Phase 6: Independent Community Testing (March 2026)

The XRPL Commons independently tested the Single Asset Vault, running 257 test cases across 10 categories covering every transaction type, edge case, and adversarial scenario they could identify. 257 out of 257 tests passed, representing a 100% pass rate. Squid UNL validator performed extensive testing in April 2026 (here).

Phase 7: Red Team Activities and Bug Bounty (March - May 2026)

Between March and May 2026, the Lending Protocol and SAV went through the most rigorous pre-launch security process of any XRPL feature to date, across three parallel tracks on top of community testing:

  • AI Red Team: The AI-assisted red team filed 20 Lending Protocol-specific tickets. Seven confirmed bugs were fixed including an inverted invariant that would have allowed phantom collateral to go undetected, a fee-free network spam vector in LoanPay, and a node deadlock via integer overflow.
  • Bug Bounty: Multiple researchers submitted reports during the review period. One report identified a confirmed first-depositor vault attack that could result in fund loss and has since been remediated. Other submissions related to known issues for which mitigations were already planned or underway.
  • Fuzz Testing: We also completed extensive fuzz testing for the Lending Protocol and SAV, including multi-hour runs through the fuzz testing framework. This helped identify and address a vault deposit issue, adding another layer of validation and strengthening the overall security posture for Lending.

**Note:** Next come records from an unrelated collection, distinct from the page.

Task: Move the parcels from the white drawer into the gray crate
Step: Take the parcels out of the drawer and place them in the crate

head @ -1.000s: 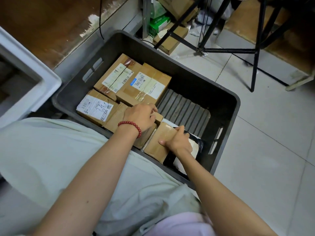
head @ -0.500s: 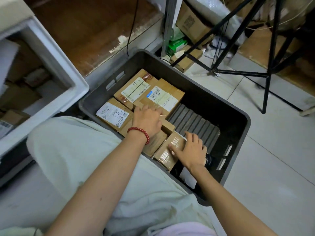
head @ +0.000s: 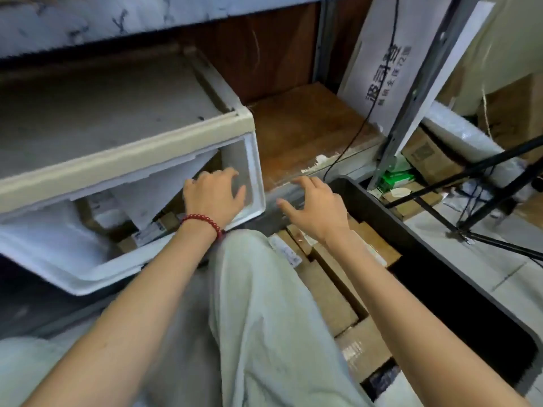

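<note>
While reaching in, watch white drawer (head: 257, 177): pulled well out, may sag or slide if leaned on at front right corner. Gray crate (head: 417, 242) just right of it, packed parcels (head: 332, 292) along near wall; risk of clipping rim with next load. Drawer parcels (head: 148, 230) half hidden under white sheet (head: 152, 195), easy to fumble. Left hand (head: 214, 195) open, empty, at drawer's right corner; right hand (head: 314, 210) same, over crate's far left corner.

The crate (head: 435, 277) is dark gray. The parcels (head: 332, 292) inside it are brown cardboard, some with white printed labels (head: 286, 251). Left of the crate, the drawer (head: 256, 171) is white under a beige frame (head: 132, 155), near a red bead bracelet (head: 202, 220). Behind the crate are a brown wooden board (head: 299, 133) and a green box (head: 395, 177).
</note>
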`<state>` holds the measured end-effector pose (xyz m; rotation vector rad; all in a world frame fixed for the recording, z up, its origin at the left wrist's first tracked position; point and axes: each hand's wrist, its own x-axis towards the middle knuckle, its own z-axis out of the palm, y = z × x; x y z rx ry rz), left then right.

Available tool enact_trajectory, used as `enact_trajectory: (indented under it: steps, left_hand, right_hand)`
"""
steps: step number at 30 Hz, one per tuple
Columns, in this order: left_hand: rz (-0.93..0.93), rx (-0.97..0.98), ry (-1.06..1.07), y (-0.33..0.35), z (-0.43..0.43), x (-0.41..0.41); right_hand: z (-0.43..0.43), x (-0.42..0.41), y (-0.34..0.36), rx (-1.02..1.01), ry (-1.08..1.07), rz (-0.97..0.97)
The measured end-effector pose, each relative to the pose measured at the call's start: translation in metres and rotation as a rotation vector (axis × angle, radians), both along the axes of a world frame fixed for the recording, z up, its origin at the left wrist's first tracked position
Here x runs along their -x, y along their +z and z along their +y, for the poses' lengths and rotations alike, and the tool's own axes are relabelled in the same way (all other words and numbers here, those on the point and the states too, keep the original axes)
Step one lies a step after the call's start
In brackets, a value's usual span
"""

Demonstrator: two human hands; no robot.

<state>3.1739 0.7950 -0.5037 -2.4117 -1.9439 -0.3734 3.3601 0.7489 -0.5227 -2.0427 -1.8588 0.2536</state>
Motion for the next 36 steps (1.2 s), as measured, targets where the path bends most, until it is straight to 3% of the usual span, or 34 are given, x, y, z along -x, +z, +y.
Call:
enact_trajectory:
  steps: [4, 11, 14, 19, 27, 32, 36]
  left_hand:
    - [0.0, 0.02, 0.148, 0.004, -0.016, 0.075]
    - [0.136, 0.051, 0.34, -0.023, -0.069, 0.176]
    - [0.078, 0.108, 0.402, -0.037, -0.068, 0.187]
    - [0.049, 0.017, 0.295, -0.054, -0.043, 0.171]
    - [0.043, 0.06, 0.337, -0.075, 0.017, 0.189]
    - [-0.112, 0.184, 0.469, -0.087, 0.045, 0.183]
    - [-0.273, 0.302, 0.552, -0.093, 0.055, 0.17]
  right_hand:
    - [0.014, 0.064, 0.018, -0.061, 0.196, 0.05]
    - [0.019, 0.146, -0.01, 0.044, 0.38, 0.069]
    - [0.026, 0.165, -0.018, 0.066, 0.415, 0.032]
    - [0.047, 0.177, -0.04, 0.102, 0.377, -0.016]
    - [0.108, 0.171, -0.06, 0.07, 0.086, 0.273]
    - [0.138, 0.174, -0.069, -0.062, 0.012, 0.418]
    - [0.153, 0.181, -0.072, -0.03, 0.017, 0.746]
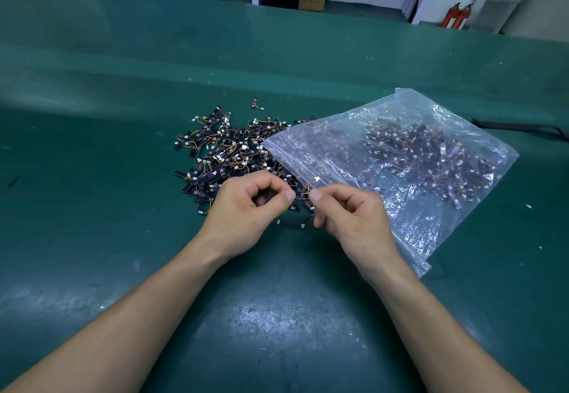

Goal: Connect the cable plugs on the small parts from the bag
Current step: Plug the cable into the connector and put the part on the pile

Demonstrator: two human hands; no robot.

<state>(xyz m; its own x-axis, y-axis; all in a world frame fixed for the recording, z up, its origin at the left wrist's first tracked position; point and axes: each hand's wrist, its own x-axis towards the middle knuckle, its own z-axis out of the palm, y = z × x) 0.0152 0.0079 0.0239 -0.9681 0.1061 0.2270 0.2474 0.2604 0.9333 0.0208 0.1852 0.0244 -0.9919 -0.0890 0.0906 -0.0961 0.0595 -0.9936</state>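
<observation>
The left hand (246,207) and the right hand (348,217) both pinch one small part (303,194) between thumb and forefinger. They hold it just above the green table (277,315), at the mouth of the clear bag (431,161) and beside the loose pile (228,152). One white plug (317,179) stands free on its wire above the right thumb. To join well, I think each hand should hold close behind a plug, line the housings straight, then press evenly; pulling the thin wires could damage them. Whether any plug is already seated, I cannot tell.
</observation>
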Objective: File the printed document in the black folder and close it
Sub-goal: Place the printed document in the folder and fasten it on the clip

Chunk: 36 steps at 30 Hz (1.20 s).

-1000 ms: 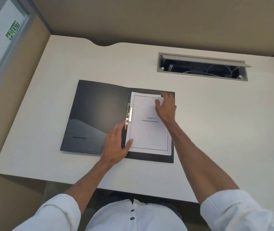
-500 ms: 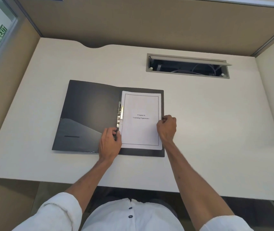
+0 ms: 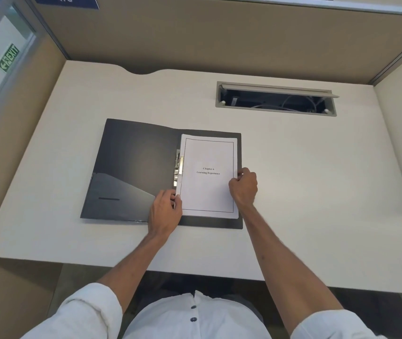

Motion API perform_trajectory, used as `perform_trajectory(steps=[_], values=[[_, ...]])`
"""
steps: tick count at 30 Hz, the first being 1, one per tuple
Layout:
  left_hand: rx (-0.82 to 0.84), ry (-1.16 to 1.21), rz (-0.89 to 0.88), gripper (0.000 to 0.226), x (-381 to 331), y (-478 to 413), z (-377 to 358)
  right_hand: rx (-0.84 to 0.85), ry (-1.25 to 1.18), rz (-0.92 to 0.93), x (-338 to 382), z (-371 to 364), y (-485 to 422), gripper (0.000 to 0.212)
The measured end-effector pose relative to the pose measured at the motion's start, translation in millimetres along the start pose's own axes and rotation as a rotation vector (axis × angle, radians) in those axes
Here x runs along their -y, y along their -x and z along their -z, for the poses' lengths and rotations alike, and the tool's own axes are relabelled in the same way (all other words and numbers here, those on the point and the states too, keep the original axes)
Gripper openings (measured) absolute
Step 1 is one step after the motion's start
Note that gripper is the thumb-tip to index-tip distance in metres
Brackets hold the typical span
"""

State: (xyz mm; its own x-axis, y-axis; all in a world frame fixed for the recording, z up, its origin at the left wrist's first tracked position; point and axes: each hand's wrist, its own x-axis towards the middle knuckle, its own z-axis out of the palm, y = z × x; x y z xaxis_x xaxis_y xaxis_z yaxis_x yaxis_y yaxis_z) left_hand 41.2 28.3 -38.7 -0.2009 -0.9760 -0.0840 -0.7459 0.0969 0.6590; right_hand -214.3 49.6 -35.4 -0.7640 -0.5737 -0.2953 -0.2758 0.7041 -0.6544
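Lying on the right half of the open black plastic folder (image 3: 131,167), the white printed document (image 3: 208,192) is pinched by the left hand (image 3: 165,211) near the metal clip (image 3: 178,167) and by the right hand (image 3: 243,188) at its outer edge, probably to square it.

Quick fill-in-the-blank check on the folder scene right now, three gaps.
1. The black folder lies ____ on the desk.
2. The printed document rests on the folder's ____ half.
3. The right hand is at the document's ____ edge; the left hand is near its lower left corner.

Missing: open; right; right
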Motion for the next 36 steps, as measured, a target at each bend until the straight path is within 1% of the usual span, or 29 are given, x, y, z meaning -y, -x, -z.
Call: perform_trajectory(steps=[2,10,15,25,29,36], values=[[0.000,0.001,0.001,0.014,1.3,0.0,-0.9,0.003,0.022,0.020,0.6,0.3,-0.1,0.032],[0.006,-0.002,-0.008,0.017,4.0,-0.4,-1.1,-0.007,0.033,0.032,-0.2,-3.9,1.9,0.028],[0.016,-0.006,-0.015,0.019,2.1,-0.7,0.1,0.001,0.028,0.066,0.4,-3.8,0.5,0.031],[0.023,-0.008,-0.010,0.021,0.0,-2.9,2.0,-0.007,0.009,0.029,0.9,-3.4,-0.4,0.031],[0.023,-0.015,-0.011,0.018,-1.1,-4.4,3.0,-0.003,-0.003,0.032,1.5,-4.1,2.4,0.032],[0.019,-0.020,-0.011,0.015,-0.4,-6.3,3.0,0.008,0.012,0.021,4.7,-1.7,1.4,0.027]])
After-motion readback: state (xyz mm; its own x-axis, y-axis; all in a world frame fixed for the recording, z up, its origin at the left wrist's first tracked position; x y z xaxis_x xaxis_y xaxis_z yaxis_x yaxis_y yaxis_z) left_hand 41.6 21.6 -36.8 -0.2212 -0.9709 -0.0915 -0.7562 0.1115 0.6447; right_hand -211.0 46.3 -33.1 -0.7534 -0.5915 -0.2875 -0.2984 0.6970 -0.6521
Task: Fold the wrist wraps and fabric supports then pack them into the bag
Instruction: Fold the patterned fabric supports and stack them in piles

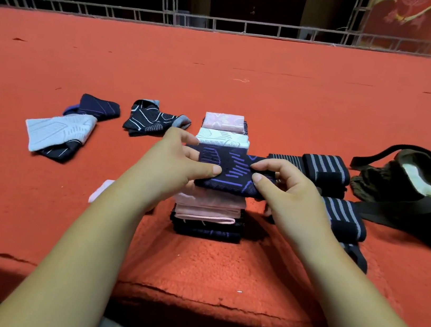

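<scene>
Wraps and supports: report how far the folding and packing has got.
Done: a folded stack and rolled striped wraps beside it. In hand: left grip and right grip pinch a navy support above the stack. Left: loose supports on the left need folding, and everything seems yet to go into the bag.

Left hand [178,163] and right hand [286,184] pinch navy-purple support [232,170] above folded stack [208,215] on red carpet [246,90]; dark bag [410,188] at right.
</scene>
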### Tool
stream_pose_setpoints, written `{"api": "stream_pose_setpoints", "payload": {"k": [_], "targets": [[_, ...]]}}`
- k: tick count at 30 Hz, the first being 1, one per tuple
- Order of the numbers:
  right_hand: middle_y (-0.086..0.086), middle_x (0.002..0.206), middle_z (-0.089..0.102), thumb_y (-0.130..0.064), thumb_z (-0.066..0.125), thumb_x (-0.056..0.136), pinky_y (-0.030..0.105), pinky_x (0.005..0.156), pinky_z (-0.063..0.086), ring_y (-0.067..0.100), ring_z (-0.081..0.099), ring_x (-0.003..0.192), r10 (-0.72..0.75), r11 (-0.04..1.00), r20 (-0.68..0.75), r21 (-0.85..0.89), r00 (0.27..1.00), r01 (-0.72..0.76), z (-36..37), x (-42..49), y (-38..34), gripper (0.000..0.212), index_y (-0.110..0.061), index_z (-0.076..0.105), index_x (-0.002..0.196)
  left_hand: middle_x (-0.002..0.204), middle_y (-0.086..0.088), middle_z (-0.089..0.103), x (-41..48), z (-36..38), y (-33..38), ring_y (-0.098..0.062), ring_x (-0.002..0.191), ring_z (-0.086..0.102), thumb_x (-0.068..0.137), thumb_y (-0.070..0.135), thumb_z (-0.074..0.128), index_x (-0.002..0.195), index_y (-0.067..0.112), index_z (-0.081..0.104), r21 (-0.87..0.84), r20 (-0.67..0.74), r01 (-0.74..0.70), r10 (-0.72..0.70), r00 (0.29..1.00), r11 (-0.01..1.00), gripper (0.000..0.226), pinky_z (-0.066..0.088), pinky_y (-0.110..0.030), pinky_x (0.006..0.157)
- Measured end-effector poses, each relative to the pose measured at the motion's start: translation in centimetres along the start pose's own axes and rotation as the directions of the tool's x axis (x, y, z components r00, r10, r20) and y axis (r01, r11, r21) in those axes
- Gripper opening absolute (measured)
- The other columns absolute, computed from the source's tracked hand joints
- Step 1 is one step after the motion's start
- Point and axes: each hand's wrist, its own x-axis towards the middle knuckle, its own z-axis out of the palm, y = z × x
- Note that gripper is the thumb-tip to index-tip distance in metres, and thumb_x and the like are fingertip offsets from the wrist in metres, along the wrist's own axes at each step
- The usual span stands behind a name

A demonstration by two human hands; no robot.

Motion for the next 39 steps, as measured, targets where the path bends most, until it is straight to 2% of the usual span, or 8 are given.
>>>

The fixes from these efforts were split between the recent 3.1.3 release and the new 3.2.0 release on June 15th.

Phase 8: Formal Verification in Collaboration with Common Prefix

We began with an exploratory phase focused on formally specifying critical components of the Lending Protocol in Lean 4. Over eight weeks (Feb - April 2026), Common Prefix modeled key protocol components and defined the properties they must satisfy.

These formal modeling efforts exposed subtle edge cases that might otherwise have gone undetected, including vault invariant violations, loan payment assertion failures, arithmetic rounding errors, and discrepancies between the XLS specification and the implementation. The identified issues have since been addressed in the latest 3.1.3 and 3.2.0 releases.

Phase 9: Partner Adoption and additional testing

Institutional-grade players like Evernorth, SOIL and VS1.Finance have already lined up to leverage and build on the Single Asset Vault and Lending Protocol - a signal that the security rigor behind these features is translating directly into business confidence. This list is not exhaustive: more partners are in flight and will be covered in dedicated posts as they become public.

Looking Ahead

The most important takeaway is that preparing the Lending Protocol and Single Asset Vault for production through the phases described above has helped establish a new security and quality baseline for XRPL amendments.

This baseline is backed by multiple independent layers of validation, including multiple independent audits, attackathons / bug bounties, AI-assisted security reviews, red team activities, formal modeling, UNL validator review, and community testing. Collectively, these efforts uncovered issues that other approaches would have missed.

Together, this defense-in-depth approach has significantly raised the bar for production readiness and will help shape how future XRPL amendments are developed, reviewed, and deployed.